I grabbed all of the debate transcripts from The American Presidency Project and divided them into a training set (all the Republican and Democratic debates). For the training, I only kept the people with the greatest contributions, among the Republicans that included Bush, Carson, Christie, Cruz, Kasich, Rubio in addition to Trump. Sanders, O’Malley and Clinton were the Democrats included. Blitzer, Cooper and Tapper had enough turns/words to also be put in the model. So this division isn’t actually a two-way division, it’s a 13-way division. You know, to keep things spicy.
The test set was the first debate between Clinton and Trump (I didn’t include Lester Holt’s speech in the training nor did I evaluate it in the test).

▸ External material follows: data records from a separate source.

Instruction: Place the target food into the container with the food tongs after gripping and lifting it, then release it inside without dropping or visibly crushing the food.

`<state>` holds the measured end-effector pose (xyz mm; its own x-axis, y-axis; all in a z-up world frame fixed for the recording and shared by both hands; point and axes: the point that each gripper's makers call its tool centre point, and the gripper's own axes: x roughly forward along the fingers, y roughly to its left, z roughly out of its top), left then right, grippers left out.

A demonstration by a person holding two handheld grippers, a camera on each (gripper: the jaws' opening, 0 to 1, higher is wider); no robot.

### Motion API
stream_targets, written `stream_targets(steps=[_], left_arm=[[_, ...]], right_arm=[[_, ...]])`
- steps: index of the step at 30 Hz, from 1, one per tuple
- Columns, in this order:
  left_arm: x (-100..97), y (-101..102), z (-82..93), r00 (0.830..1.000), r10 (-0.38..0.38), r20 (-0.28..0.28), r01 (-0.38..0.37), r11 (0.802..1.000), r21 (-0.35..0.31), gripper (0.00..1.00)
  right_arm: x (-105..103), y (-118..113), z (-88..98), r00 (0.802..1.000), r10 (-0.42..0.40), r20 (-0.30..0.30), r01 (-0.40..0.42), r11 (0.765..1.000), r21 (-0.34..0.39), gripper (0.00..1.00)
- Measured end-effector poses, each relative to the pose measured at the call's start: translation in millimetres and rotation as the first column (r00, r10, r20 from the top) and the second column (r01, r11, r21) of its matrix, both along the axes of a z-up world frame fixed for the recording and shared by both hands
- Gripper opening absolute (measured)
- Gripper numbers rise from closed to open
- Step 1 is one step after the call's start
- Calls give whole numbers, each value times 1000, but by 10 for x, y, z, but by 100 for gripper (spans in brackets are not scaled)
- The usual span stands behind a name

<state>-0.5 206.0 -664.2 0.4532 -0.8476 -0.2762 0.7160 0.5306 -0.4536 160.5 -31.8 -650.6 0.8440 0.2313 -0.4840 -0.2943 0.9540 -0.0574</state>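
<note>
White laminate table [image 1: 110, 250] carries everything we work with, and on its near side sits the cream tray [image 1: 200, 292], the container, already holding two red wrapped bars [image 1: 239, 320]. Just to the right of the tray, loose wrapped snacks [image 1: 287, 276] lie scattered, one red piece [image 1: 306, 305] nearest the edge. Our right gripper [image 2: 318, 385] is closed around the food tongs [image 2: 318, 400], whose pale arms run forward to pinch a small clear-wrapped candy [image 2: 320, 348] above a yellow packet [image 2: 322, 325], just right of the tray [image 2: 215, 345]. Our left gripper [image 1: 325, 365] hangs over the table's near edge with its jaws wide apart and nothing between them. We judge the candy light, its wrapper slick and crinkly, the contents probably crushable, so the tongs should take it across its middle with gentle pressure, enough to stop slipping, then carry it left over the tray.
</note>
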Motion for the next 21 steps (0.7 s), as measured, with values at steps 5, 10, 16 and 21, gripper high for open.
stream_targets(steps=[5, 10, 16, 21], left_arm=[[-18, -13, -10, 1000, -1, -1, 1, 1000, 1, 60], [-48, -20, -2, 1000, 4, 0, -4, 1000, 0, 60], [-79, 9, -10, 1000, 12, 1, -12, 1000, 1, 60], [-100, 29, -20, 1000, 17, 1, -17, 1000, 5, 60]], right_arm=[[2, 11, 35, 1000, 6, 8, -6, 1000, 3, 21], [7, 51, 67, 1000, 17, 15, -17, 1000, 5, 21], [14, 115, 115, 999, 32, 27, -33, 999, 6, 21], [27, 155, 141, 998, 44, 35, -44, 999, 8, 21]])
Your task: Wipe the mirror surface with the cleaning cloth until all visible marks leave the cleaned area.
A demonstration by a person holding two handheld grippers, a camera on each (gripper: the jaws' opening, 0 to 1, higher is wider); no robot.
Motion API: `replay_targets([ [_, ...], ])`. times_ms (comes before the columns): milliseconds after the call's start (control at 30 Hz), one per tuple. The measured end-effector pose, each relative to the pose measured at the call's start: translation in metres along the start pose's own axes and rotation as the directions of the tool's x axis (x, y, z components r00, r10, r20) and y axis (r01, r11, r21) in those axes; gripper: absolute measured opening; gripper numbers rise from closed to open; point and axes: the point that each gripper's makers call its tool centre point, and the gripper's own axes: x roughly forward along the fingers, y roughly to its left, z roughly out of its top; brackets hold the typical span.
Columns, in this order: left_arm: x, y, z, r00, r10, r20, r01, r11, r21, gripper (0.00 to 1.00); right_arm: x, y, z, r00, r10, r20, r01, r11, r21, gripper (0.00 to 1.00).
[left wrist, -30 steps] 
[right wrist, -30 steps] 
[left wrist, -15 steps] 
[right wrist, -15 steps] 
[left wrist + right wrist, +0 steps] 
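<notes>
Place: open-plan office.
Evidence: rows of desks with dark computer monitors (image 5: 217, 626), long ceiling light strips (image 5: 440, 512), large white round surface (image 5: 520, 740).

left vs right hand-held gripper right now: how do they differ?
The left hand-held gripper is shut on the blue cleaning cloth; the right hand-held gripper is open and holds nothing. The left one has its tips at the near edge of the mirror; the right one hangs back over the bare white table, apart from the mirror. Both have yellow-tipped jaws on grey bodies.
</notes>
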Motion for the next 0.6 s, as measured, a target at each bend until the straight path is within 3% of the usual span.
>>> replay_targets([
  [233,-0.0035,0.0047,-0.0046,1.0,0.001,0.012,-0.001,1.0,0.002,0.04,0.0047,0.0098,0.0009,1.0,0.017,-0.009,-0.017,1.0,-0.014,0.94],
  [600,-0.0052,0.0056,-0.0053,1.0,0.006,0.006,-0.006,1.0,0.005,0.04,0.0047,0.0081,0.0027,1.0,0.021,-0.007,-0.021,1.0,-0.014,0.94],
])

I tried a variety of algorithms and a few different definitions of ngram features. The best turned out to be a multinomial Naive Bayes model with bigrams. The Presidency Project arranges its transcriptions into paragraphs, so a given speaker’s “turn” can be broken into multiple pieces. Overall the model was trying to get 167 Clinton speech events and 241 Trump speech events right. I’m going to keep calling these “turns” even though that isn’t quite right.
As you can tell above, I let the model predict all 13 major speakers from the previous debates because I wanted to find moments where the candidates seemed to talk like others. It’d be silly to think anyone always talks like themselves. We are polyphonous.
But in the 13-way task, precision is 0.80, recall is 0.57. If the model says it’s Clinton or Trump, it probably is, but with so many other people to guess, it does classify our two candidates as other people.
If we said, “just predict Clinton or Trump”, then precision jumps up a few points for both candidates and recall goes up a lot: 0.75 for Clinton, 0.88 for Trump.
It’s also the case that the longer the text is, the better the model does. Clinton’s average turn was 38 words, Trump’s was 35. The 136 turns with 20 words or fewer are only right about 70% of the time, while 272 turns in the 21–117 word-range are correctly classified 90% of the time.
For the infographic, I compared Monroe et al’s log-odds approach to characterizing two different discourses with the predictions from a 13-way classification task. The relevancy scores reported are really absolute values of z-scores using the Monroe et al technique (see also slide 63 here) but I only kept items that were also correctly predicted by the 13-way classification task. This has the sad effect of dropping my favorite Trumpesque phrase, believe me since the 13-way classifier basically had Trump and Bernie Sanders tie if you gave it just that phrase — that’s not because Bernie uses believe me, but because he uses believe and me a lot separately and this particular model isn’t smart enough to know enough to weight the bigram a lot more than the two unigrams.